打撃練習する巨人女子チームの選手ら=1月12日、東京都府中市内

 ▽将来のエース

 20人の選手の中で注目したいのが、2期生の左腕、日高結衣投手だ。女子硬式高校野球の強豪である神戸弘陵を卒業したばかり。東京都内の大学に進学し、巨人の女子チームで野球を続ける生活を選んだ。
 全日本選手権は高校、大学、クラブチームが分け隔てなく戦うが、神戸弘陵は準決勝で阪神タイガース・ウーマンを下したものの、決勝でクラブチームのエイジェックに敗れ、惜しくも準優勝にとどまった。神戸弘陵は5試合戦ったが、相手はクラブが4チーム、大学が1と年上ばかり。日高投手はそのうち、3試合に登板(先発2、救援1)し、いずれもチームの勝利に貢献した。
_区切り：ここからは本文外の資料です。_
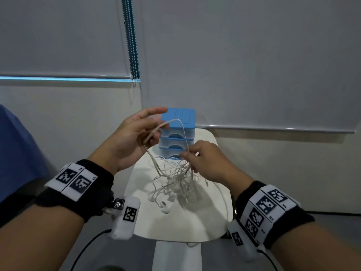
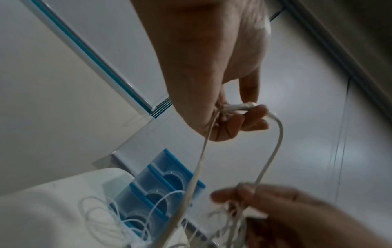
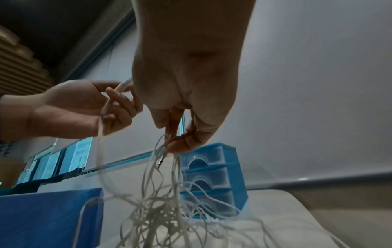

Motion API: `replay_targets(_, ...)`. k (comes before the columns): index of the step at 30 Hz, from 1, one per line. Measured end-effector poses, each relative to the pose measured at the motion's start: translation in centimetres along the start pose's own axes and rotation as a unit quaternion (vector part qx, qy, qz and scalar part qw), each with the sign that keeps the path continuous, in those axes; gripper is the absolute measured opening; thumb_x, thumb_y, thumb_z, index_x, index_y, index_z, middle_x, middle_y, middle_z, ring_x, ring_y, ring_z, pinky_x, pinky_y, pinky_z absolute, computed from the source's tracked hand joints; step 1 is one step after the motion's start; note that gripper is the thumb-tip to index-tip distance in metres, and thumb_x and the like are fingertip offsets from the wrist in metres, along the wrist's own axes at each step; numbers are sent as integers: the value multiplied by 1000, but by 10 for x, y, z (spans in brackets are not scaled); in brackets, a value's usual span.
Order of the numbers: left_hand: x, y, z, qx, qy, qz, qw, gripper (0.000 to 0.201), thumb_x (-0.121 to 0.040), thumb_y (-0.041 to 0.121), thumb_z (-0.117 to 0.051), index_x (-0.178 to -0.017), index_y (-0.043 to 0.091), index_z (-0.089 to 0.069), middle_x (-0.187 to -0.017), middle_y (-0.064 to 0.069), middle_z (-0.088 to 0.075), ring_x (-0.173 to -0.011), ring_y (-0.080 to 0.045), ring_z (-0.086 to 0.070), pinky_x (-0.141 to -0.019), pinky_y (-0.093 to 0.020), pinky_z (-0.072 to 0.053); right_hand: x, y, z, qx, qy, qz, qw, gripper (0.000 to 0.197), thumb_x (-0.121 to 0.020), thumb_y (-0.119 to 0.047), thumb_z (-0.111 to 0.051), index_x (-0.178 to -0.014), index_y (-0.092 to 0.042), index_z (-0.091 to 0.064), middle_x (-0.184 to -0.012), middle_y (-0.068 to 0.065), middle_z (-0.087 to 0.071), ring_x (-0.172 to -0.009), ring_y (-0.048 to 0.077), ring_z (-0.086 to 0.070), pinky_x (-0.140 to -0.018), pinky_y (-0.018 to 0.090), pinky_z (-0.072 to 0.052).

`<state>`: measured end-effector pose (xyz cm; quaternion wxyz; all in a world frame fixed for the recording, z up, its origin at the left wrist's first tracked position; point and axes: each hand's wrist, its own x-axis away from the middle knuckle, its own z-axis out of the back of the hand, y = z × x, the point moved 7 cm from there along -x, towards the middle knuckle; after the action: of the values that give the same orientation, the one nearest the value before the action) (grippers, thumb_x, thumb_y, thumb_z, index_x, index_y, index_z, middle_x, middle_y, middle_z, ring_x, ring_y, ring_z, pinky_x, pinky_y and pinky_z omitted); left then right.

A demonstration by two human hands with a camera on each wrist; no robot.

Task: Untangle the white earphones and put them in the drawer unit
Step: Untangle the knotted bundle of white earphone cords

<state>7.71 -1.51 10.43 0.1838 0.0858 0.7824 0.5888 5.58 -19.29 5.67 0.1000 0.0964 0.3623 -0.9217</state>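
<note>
The white earphones (image 1: 175, 178) are a tangled bundle of thin cords, lifted partly off the small white table (image 1: 211, 222); earbuds (image 1: 166, 207) lie on the tabletop. My left hand (image 1: 136, 132) is raised in front of the blue drawer unit (image 1: 178, 132) and pinches a cord loop between thumb and fingers (image 2: 252, 115). My right hand (image 1: 201, 159) is lower, to the right, and pinches several strands (image 3: 169, 146) at the top of the tangle. The cord arches from one hand to the other (image 2: 273, 151). All three drawers (image 3: 212, 177) look closed.
The drawer unit stands at the table's far edge against a grey wall. A bead chain (image 1: 132, 45) of a roller blind hangs behind on the left. Blue fabric (image 1: 17, 149) lies at the far left. A loose cord (image 1: 224, 204) runs over the table's right side.
</note>
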Motion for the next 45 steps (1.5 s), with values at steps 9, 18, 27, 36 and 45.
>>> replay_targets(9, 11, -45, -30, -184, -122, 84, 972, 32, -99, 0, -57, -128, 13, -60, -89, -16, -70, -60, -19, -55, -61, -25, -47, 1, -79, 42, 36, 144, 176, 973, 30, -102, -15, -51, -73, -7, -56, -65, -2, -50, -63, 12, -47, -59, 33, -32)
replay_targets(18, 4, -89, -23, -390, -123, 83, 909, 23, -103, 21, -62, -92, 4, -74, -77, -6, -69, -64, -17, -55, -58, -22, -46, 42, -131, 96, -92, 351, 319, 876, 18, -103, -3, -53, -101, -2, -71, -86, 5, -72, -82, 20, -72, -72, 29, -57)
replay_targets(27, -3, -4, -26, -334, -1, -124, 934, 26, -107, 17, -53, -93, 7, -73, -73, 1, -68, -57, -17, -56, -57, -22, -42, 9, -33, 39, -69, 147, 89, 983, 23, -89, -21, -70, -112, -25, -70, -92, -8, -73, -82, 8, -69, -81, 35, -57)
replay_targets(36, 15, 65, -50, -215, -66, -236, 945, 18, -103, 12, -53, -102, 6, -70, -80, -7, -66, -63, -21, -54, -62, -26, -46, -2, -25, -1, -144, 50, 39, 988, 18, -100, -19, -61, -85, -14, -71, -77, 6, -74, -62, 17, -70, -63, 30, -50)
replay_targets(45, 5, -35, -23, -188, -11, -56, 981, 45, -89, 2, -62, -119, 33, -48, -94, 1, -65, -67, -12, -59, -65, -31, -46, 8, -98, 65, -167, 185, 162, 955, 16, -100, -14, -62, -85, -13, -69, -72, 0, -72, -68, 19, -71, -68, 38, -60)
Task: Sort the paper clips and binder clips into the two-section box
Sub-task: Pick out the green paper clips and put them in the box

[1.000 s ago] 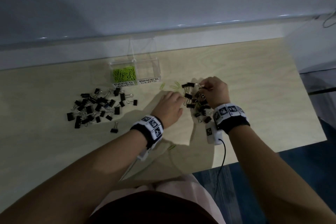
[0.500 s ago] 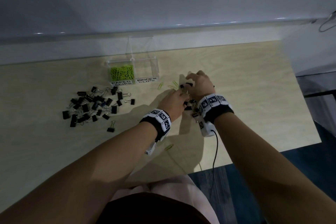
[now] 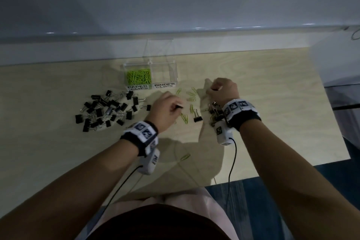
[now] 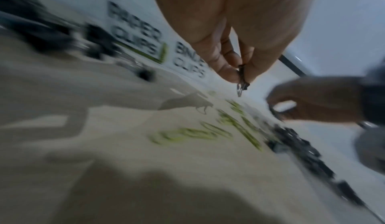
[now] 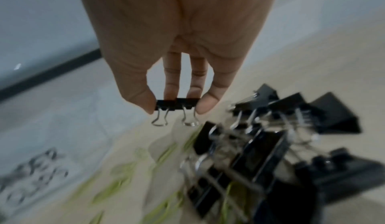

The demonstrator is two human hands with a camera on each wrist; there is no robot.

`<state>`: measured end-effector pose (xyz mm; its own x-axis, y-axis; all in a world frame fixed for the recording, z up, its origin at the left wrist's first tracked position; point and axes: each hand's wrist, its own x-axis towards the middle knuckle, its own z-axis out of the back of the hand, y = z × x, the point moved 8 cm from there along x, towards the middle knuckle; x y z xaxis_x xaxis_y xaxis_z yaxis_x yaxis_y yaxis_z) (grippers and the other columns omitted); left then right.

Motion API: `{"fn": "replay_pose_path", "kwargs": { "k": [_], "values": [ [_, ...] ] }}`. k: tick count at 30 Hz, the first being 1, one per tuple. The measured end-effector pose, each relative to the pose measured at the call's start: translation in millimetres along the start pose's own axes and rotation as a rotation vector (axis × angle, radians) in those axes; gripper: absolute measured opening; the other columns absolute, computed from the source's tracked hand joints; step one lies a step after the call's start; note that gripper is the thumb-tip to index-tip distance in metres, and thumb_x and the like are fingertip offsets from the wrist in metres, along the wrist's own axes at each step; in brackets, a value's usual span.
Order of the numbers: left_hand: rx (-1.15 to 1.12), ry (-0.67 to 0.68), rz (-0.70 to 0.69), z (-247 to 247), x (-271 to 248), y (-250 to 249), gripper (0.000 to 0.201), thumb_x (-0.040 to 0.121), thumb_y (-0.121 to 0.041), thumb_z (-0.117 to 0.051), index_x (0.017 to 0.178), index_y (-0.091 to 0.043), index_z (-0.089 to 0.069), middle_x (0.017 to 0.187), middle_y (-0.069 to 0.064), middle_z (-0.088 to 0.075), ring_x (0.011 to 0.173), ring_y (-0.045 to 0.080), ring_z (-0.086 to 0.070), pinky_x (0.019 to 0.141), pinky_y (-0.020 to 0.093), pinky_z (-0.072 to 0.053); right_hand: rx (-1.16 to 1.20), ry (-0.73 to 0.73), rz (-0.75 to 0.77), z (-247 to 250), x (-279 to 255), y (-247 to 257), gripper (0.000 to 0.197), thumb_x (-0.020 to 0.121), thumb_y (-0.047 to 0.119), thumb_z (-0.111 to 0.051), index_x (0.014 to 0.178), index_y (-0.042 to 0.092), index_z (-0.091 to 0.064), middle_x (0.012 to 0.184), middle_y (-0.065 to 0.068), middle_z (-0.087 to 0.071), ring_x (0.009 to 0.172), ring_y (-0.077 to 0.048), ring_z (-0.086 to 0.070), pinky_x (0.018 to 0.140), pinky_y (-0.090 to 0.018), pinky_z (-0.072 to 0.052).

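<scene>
A clear two-section box [image 3: 176, 68] stands at the back of the table. Its left section, labelled PAPER CLIPS, holds green paper clips [image 3: 138, 76]; the BINDER CLIPS section [image 3: 163, 74] looks bare. My left hand [image 3: 178, 106] pinches one black binder clip [image 4: 241, 81] just above the table. My right hand [image 3: 214, 88] pinches two black binder clips [image 5: 177, 104] side by side between thumb and finger. Loose green paper clips [image 3: 191, 93] lie between the hands.
A big pile of black binder clips [image 3: 109, 111] lies left of the box. A smaller heap [image 3: 215, 113] sits under my right wrist, one clip [image 3: 197, 118] apart from it. A stray paper clip [image 3: 185, 157] lies near the front edge.
The hands, close together over the small heap half a second ago, have drawn apart. The left went left with its clip; the right rose to the right with its two.
</scene>
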<state>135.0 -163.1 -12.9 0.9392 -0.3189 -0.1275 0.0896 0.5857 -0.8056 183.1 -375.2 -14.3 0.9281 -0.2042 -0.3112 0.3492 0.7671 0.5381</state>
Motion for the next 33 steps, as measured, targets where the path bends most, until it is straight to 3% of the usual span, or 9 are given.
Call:
{"fn": "replay_pose_path", "kwargs": {
  "k": [4, 7, 10, 13, 19, 24, 27, 29, 33],
  "values": [
    [0.150, -0.100, 0.097, 52, -17, 51, 0.018, 0.083, -0.005, -0.062, 0.100, -0.011, -0.065, 0.102, -0.001, -0.052, 0.080, 0.011, -0.056, 0.080, 0.023, -0.050, 0.151, -0.121, -0.113, 34, -12, -43, 0.008, 0.072, 0.018, -0.070, 0.072, 0.012, -0.063, 0.074, -0.001, -0.064, 0.070, -0.016, -0.060, 0.060, -0.019, -0.046],
    [0.354, -0.040, 0.049, 55, -20, 61, 0.020, 0.082, -0.006, -0.060, 0.101, -0.009, -0.065, 0.104, 0.005, -0.054, 0.093, 0.021, -0.054, 0.086, 0.036, -0.050, -0.042, -0.075, -0.068, 39, -20, -63, 0.012, 0.073, 0.019, -0.072, 0.078, 0.015, -0.062, 0.085, -0.002, -0.058, 0.082, -0.021, -0.058, 0.072, -0.025, -0.045],
    [0.458, 0.039, -0.122, 30, -9, 29, 0.026, 0.084, -0.012, -0.058, 0.110, -0.009, -0.063, 0.111, 0.006, -0.055, 0.108, 0.024, -0.046, 0.096, 0.041, -0.043, -0.182, -0.094, 0.076, 28, -34, -56, 0.019, 0.074, 0.026, -0.073, 0.087, 0.014, -0.066, 0.096, -0.007, -0.057, 0.093, -0.028, -0.051, 0.076, -0.037, -0.049],
    [0.440, 0.120, -0.223, -10, 13, -8, 0.037, 0.086, -0.017, -0.059, 0.123, -0.013, -0.057, 0.126, 0.006, -0.052, 0.119, 0.025, -0.043, 0.104, 0.038, -0.035, -0.223, -0.131, 0.265, 4, -54, -26, 0.017, 0.075, 0.027, -0.073, 0.081, 0.012, -0.068, 0.089, -0.008, -0.060, 0.086, -0.031, -0.052, 0.067, -0.040, -0.050],
    [0.487, 0.255, -0.193, -57, 44, -15, 0.052, 0.089, -0.029, -0.059, 0.138, -0.024, -0.043, 0.151, 0.003, -0.030, 0.140, 0.026, -0.021, 0.116, 0.037, -0.017, -0.157, -0.100, 0.398, -51, -90, 7, 0.011, 0.080, 0.018, -0.069, 0.082, 0.008, -0.072, 0.080, -0.007, -0.062, 0.076, -0.028, -0.053, 0.062, -0.034, -0.049],
    [0.509, 0.264, -0.230, -46, 20, 11, 0.040, 0.088, -0.026, -0.060, 0.127, -0.015, -0.057, 0.144, 0.004, -0.044, 0.136, 0.026, -0.034, 0.114, 0.037, -0.023, -0.143, -0.114, 0.432, -50, -114, -11, 0.003, 0.071, 0.009, -0.070, 0.071, 0.006, -0.069, 0.074, -0.008, -0.061, 0.071, -0.030, -0.055, 0.053, -0.033, -0.050],
    [0.533, 0.225, -0.300, -37, 3, 14, 0.027, 0.081, -0.016, -0.069, 0.106, -0.008, -0.069, 0.120, 0.012, -0.062, 0.113, 0.033, -0.054, 0.102, 0.045, -0.040, -0.134, -0.071, 0.450, -42, -122, -28, 0.005, 0.069, 0.013, -0.067, 0.068, 0.010, -0.071, 0.075, -0.004, -0.063, 0.072, -0.028, -0.056, 0.056, -0.035, -0.051],
    [0.531, 0.171, -0.340, -34, 4, -3, 0.019, 0.081, -0.015, -0.068, 0.098, -0.009, -0.071, 0.109, 0.010, -0.064, 0.102, 0.030, -0.056, 0.092, 0.045, -0.048, -0.095, -0.114, 0.396, -27, -118, -39, 0.003, 0.069, 0.010, -0.070, 0.067, 0.009, -0.071, 0.076, -0.004, -0.065, 0.072, -0.027, -0.058, 0.056, -0.035, -0.052],
    [0.542, 0.247, -0.326, -58, 31, -42, 0.041, 0.091, -0.022, -0.054, 0.131, -0.013, -0.051, 0.136, 0.005, -0.047, 0.125, 0.023, -0.040, 0.106, 0.036, -0.032, -0.074, -0.244, 0.278, 0, -93, -45, 0.005, 0.071, 0.007, -0.074, 0.076, 0.008, -0.072, 0.080, -0.008, -0.064, 0.076, -0.028, -0.056, 0.062, -0.029, -0.046]
  ]
}}
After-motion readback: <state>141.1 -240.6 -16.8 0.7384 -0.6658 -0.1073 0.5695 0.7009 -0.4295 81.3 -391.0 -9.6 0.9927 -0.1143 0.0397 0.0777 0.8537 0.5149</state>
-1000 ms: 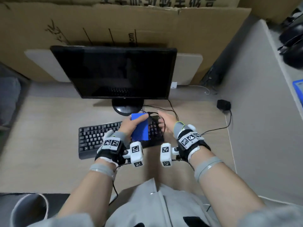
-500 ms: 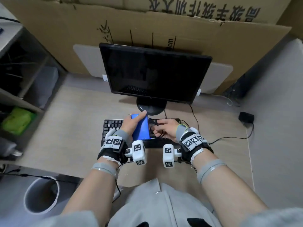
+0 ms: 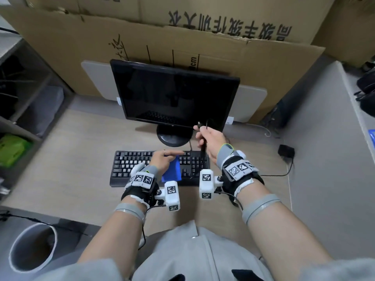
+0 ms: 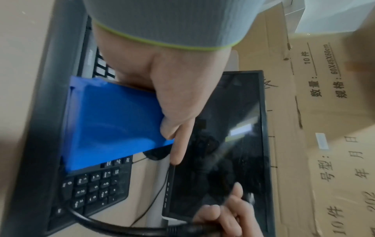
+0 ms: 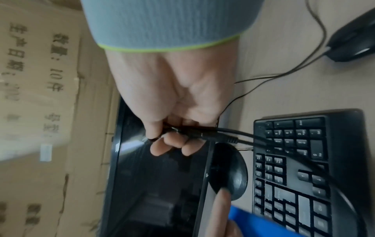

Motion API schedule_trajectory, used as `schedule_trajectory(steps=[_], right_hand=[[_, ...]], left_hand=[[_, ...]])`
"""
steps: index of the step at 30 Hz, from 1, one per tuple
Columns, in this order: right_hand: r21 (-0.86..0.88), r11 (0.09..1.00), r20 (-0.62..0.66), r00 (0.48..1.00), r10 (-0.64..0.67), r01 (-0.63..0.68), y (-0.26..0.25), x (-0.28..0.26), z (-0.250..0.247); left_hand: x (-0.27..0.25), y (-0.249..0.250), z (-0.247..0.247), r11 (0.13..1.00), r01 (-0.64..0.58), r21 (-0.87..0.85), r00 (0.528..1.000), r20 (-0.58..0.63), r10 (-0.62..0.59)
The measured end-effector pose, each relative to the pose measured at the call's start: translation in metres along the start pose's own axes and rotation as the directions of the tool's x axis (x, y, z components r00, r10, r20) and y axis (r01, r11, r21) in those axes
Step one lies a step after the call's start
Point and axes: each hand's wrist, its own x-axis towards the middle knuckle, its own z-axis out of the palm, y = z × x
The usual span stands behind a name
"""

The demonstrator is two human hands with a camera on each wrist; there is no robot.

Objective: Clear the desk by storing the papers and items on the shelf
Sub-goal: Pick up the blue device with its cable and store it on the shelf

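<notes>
A flat blue box (image 3: 172,171) hangs over the black keyboard (image 3: 132,165), held by my left hand (image 3: 164,159) with the thumb on its face (image 4: 113,121) and the forefinger stretched out past its edge. My right hand (image 3: 207,136) is raised in front of the monitor's lower right corner. Its fingers are curled round a black cable (image 5: 223,135) just behind the plug (image 3: 199,124). The cable (image 4: 121,224) droops from that hand down to the keyboard's right end. The blue box (image 5: 263,222) shows at the bottom of the right wrist view.
A dark monitor (image 3: 174,94) on a round foot stands behind the keyboard, with cardboard boxes (image 3: 203,43) behind it. A grey shelf unit (image 3: 26,126) with a green item (image 3: 11,149) is at the left. A black mouse (image 3: 286,152) lies at the right, a round bin (image 3: 32,246) lower left.
My right hand has lifted the black cable off the keyboard up to the monitor's lower edge. My left hand has drawn the blue box lower and nearer. The head view has swung left.
</notes>
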Motion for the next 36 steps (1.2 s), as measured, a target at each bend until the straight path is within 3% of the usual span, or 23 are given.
schedule_trajectory(steps=[3,6,18,22,25,29,34,36], right_hand=[[-0.106,0.994,0.074,0.997,0.007,0.001,-0.002,-0.002,0.009],[-0.133,0.991,0.0,1.0,0.022,-0.022,-0.012,-0.003,0.005],[0.01,0.997,-0.129,0.989,-0.068,0.07,-0.001,-0.012,0.012],[0.279,0.953,-0.104,0.983,0.15,-0.116,-0.001,-0.008,0.019],[0.279,0.934,-0.054,0.967,0.249,-0.224,0.014,-0.01,0.028],[0.181,0.961,-0.094,0.969,0.227,-0.208,0.027,-0.012,0.048],[0.248,0.949,-0.065,0.973,0.219,-0.197,0.021,-0.003,0.048],[0.28,0.946,-0.117,0.972,0.203,-0.164,0.016,-0.003,0.048]], left_hand=[[-0.005,0.013,0.016,0.993,-0.073,0.097,0.99,0.129,0.061],[-0.009,0.019,0.022,0.984,-0.128,0.122,0.98,0.168,0.106],[-0.004,0.008,-0.015,0.984,-0.133,0.116,0.986,0.113,0.12],[-0.001,0.008,-0.027,0.996,-0.084,0.0,0.994,0.066,0.084],[0.001,0.01,-0.039,0.986,-0.015,-0.165,0.999,0.031,0.02],[0.011,0.016,-0.052,0.994,-0.075,-0.084,0.996,0.04,0.079],[0.015,0.013,-0.059,0.994,-0.042,-0.098,0.998,0.04,0.046],[0.016,0.011,-0.061,0.995,-0.034,-0.092,0.999,0.039,0.037]])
特に準決勝の阪神タイガース・ウーマン戦は8回から延長タイブレークとなったが、11回を3安打、2失点で投げ抜いた。

日高結衣投手の投球フォーム(読売巨人軍提供)

 宮本監督の評価は高い。「コントロールが良い。女子は緩急で打者を攻める投手が多く、内外角に投げ分けるタイプはあまりいない。日高は両サイドに投げ込める制球力を持っている。阪神タイガース・ウーマンも打てなかった。メンタルも強い。近い将来、彼女がエースになるだろうし、いずれは日の丸を背負う選手です」
 球種はカーブ、スライダーとチェンジアップ。ストレートは最高で116キロだという。「球はそこまで速くないので、コースに投げ分けるコントロールを重視している」
 将来の目標は「女子野球を代表するような投手になる」。ワールドベースボール・クラシック(WBC)も見ていたそうで「日本代表で活躍する姿はかっこいいなと思ったので、自分もそういう風になれるようにやっていきたい」。巨人女子チームの期待を背負う左腕の成長が楽しみだ。